TASK TO CARRY OUT: Strip out all images, then restate the data verbatim.

======== DATASET EXTRACT

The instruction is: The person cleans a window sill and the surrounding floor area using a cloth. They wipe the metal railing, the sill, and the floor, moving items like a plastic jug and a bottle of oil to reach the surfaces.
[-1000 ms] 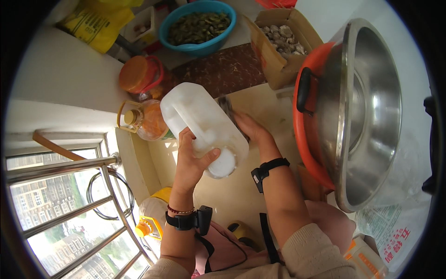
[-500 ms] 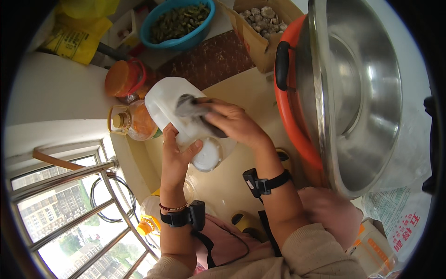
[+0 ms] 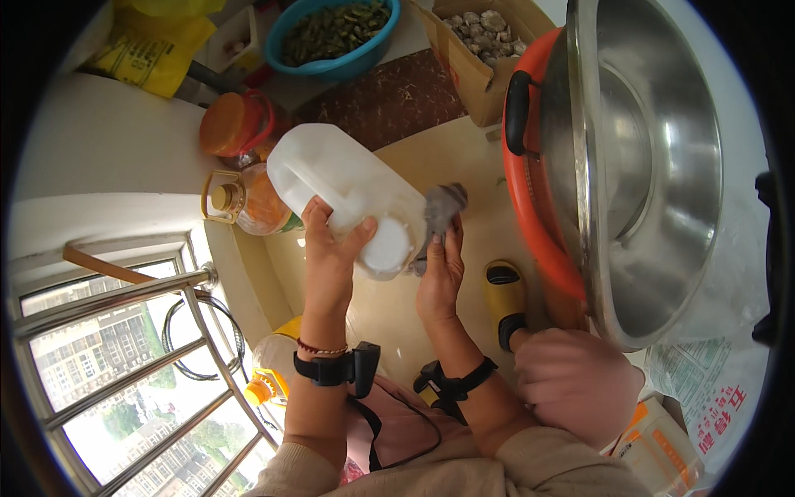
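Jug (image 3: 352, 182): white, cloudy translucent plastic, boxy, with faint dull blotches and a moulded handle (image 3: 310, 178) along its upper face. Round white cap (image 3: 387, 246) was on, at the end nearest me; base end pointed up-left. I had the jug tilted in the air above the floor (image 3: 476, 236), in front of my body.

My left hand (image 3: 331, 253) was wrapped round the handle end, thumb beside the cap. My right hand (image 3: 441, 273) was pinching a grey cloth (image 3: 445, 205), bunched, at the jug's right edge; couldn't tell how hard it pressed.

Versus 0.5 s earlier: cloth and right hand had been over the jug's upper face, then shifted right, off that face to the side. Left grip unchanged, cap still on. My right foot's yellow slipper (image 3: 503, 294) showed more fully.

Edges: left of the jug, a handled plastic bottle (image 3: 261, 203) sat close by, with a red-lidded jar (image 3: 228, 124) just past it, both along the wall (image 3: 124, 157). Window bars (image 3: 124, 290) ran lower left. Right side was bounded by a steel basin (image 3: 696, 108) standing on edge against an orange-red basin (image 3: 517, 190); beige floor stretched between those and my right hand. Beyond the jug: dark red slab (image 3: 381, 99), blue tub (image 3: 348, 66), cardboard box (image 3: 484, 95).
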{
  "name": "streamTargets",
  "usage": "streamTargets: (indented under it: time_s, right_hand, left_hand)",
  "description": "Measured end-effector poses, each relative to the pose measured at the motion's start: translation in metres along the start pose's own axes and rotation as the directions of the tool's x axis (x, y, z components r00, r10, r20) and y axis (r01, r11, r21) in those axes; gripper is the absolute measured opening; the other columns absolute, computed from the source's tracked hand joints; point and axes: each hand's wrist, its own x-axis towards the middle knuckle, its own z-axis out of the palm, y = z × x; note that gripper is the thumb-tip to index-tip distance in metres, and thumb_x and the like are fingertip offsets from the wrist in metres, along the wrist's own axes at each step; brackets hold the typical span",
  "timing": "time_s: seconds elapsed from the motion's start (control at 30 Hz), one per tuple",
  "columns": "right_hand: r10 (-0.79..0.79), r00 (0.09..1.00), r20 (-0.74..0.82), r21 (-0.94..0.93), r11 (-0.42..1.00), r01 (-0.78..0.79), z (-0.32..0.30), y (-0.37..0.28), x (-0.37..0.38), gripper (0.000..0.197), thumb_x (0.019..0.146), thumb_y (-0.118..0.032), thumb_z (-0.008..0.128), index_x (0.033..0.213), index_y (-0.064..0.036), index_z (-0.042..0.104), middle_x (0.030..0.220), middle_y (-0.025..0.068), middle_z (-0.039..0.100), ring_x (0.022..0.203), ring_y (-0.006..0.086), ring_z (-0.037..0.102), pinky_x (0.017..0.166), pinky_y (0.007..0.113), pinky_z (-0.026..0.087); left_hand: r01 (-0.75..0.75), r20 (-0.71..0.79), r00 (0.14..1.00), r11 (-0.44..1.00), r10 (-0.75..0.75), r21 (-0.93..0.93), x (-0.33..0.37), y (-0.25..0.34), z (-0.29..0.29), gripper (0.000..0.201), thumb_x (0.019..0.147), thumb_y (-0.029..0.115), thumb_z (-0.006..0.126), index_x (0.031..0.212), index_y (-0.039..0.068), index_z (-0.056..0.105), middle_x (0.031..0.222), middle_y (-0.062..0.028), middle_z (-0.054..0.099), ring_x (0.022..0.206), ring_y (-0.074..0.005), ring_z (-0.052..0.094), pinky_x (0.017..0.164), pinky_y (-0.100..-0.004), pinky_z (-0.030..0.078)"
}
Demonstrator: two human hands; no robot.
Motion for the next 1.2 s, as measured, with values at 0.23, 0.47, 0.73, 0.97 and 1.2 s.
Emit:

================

RESPONSE AREA:
The instruction is: The person cleans a window sill and the surrounding floor area using a cloth. They wipe the metal railing, the sill, and the floor, moving items like a plastic jug and a bottle of oil to reach the surfaces.
[-1000 ms] 
[-500 ms] 
[+0 ms] 
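Jug (image 3: 352, 182): white, cloudy translucent plastic, boxy, with faint dull blotches and a moulded handle (image 3: 310, 178) along its upper face. Round white cap (image 3: 387, 246) was on, at the end nearest me; base end pointed up-left. I had the jug tilted in the air above the floor (image 3: 476, 236), in front of my body.

My left hand (image 3: 331, 253) was wrapped round the handle end, thumb beside the cap. My right hand (image 3: 441, 273) was pinching a grey cloth (image 3: 445, 205), bunched, at the jug's right edge; couldn't tell how hard it pressed.

Versus 0.5 s earlier: cloth and right hand had been over the jug's upper face, then shifted right, off that face to the side. Left grip unchanged, cap still on. My right foot's yellow slipper (image 3: 503, 294) showed more fully.

Edges: left of the jug, a handled plastic bottle (image 3: 261, 203) sat close by, with a red-lidded jar (image 3: 228, 124) just past it, both along the wall (image 3: 124, 157). Window bars (image 3: 124, 290) ran lower left. Right side was bounded by a steel basin (image 3: 696, 108) standing on edge against an orange-red basin (image 3: 517, 190); beige floor stretched between those and my right hand. Beyond the jug: dark red slab (image 3: 381, 99), blue tub (image 3: 348, 66), cardboard box (image 3: 484, 95).
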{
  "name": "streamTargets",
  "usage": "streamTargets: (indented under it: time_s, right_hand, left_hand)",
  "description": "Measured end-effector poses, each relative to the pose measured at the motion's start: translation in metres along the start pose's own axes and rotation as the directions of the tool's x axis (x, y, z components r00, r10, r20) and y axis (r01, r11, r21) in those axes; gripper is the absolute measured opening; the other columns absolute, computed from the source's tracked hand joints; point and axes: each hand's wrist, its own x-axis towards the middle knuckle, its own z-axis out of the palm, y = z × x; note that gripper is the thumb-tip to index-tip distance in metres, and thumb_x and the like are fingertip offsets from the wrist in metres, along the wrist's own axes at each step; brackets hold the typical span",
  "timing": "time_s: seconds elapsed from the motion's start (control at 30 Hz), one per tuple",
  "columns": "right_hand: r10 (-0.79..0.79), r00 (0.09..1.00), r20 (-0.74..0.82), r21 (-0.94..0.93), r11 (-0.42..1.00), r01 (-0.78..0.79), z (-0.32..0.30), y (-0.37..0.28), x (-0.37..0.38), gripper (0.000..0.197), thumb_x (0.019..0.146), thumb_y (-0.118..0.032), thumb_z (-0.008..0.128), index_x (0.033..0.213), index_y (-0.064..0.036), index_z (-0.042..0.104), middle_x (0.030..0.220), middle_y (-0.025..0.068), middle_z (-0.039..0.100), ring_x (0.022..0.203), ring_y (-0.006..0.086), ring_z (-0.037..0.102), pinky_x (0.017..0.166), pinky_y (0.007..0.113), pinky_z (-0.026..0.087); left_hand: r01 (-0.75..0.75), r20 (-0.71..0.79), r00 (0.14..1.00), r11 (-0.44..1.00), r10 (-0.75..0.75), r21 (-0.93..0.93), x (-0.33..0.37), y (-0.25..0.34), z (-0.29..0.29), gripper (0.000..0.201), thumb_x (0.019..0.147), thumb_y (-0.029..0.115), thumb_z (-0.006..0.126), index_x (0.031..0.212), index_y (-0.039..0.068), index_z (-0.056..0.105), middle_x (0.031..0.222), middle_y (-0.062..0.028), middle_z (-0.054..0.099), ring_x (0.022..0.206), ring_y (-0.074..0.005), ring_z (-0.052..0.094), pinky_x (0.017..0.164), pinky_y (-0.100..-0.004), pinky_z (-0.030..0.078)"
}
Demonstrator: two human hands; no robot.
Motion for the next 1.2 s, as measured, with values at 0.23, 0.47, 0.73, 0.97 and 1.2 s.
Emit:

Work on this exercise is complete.